- Born: January 18, 1962 (age 64) Matanzas, Cuba
- Other name: Francisco "Pipin" Ferreras
- Occupation: Professional Freediver
- Spouses: Audrey Mestre 1999–2002, Juscelina Cacau Melo 2012

= Francisco Ferreras =

Cuban freediver also known as "Pipin"

Francisco Rodriguez, better known as Francisco 'Pipin' Ferreras (born January 18, 1962) is a Cuban free-diver known for his achievements in deep free diving and his relationship with his wife, Audrey Mestre.

== Life ==
Ferreras was born in Matanzas, on the northern coast of Cuba, and began to practice free-diving at the age of 5. "Pipin" was his nickname from childhood, and years later he added Ferreras.

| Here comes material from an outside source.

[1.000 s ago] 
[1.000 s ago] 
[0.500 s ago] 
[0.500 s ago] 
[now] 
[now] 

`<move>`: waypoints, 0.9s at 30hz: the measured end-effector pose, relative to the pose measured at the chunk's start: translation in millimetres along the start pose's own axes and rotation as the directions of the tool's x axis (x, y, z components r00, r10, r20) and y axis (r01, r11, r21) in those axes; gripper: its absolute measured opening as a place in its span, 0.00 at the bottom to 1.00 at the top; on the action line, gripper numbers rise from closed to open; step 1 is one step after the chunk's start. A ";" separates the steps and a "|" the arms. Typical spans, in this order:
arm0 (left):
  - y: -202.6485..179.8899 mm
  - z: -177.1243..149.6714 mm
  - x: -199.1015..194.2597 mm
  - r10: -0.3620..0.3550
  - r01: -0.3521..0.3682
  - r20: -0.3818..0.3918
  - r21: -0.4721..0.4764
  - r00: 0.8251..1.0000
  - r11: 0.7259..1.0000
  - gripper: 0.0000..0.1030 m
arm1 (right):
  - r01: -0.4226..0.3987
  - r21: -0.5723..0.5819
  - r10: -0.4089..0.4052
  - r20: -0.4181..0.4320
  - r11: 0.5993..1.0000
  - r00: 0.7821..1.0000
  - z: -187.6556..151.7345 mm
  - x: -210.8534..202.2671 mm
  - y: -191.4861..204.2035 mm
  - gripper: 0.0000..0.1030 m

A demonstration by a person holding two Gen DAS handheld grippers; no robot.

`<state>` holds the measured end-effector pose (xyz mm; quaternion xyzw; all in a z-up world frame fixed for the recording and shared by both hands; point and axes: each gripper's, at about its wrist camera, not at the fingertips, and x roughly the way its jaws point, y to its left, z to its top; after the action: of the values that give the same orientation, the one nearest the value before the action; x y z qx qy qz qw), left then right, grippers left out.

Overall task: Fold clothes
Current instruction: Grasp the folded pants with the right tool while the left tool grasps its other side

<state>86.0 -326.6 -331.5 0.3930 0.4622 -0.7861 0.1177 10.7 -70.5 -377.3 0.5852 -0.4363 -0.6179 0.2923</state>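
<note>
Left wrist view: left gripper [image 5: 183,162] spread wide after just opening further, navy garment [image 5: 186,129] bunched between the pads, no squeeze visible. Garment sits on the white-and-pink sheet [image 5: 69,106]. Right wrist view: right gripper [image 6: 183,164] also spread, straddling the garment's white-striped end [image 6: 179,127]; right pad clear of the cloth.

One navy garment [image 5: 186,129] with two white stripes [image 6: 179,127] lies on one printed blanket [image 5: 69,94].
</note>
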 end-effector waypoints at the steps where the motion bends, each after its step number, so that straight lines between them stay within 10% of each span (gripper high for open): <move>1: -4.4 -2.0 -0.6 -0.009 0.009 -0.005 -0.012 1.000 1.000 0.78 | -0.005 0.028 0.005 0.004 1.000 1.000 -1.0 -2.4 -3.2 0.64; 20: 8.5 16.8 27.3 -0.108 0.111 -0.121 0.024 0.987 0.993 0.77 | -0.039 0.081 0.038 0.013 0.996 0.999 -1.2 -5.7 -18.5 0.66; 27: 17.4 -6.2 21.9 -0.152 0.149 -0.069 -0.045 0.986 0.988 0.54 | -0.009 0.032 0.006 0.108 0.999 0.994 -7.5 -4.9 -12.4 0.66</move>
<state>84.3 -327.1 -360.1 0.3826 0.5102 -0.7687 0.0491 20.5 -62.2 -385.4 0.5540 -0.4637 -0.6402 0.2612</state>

He began his underwater career in the little known sport of spearfishing. Pipin was introduced to the sport of free diving by some Italians who were visiting Cuba. They immediately recognized his talent. He fell in love with the sport and soon realized that, while spearfishing and diving for black coral, he routinely went as deep as the free diving champions. He decided to start competing in the sport and established his first world record at the age of 27. That was only the first of the 21 different world records he has set.
From the late 1980s and onward he made a name of himself in the so-called "No-Limits"' discipline of freediving where he established his first known world record of 112 meters (367 ft) depth in November 1989. Shortly thereafter he defected to Italy and later migrated to Florida, United States. Through the 1990s he established a long series of World Records, often in close rivalry with Italian Umberto Pelizzari. During this phase, Ferreras' last logged record dive reached a depth of 162 meters (531 ft) in January 2000, 12 meters deeper than Pelizzari's deepest record.

The rivalry of Ferreras and Pelizzari became the focus of the 2001 IMAX production Ocean Men: Extreme Dive, directed by renowned under water photographer Bob Talbot.

In 1996, Ferreras established the sports association International Association of Freedivers (IAFD) in direct opposition to the organization AIDA, but this had limited sportive success and closed in 2004. All of Ferreras' record dives of this era were conducted within the ambit of IAFD.

== Relationship with Audrey Mestre ==
Ferreras had two defunct marriages behind him when in 1996, he met French-born Mexican-national Audrey Mestre who was also a freediver herself. In 1999 they married, and quickly the two became a regular record-breaking couple in the sport of freediving, dividing men and women's records between them.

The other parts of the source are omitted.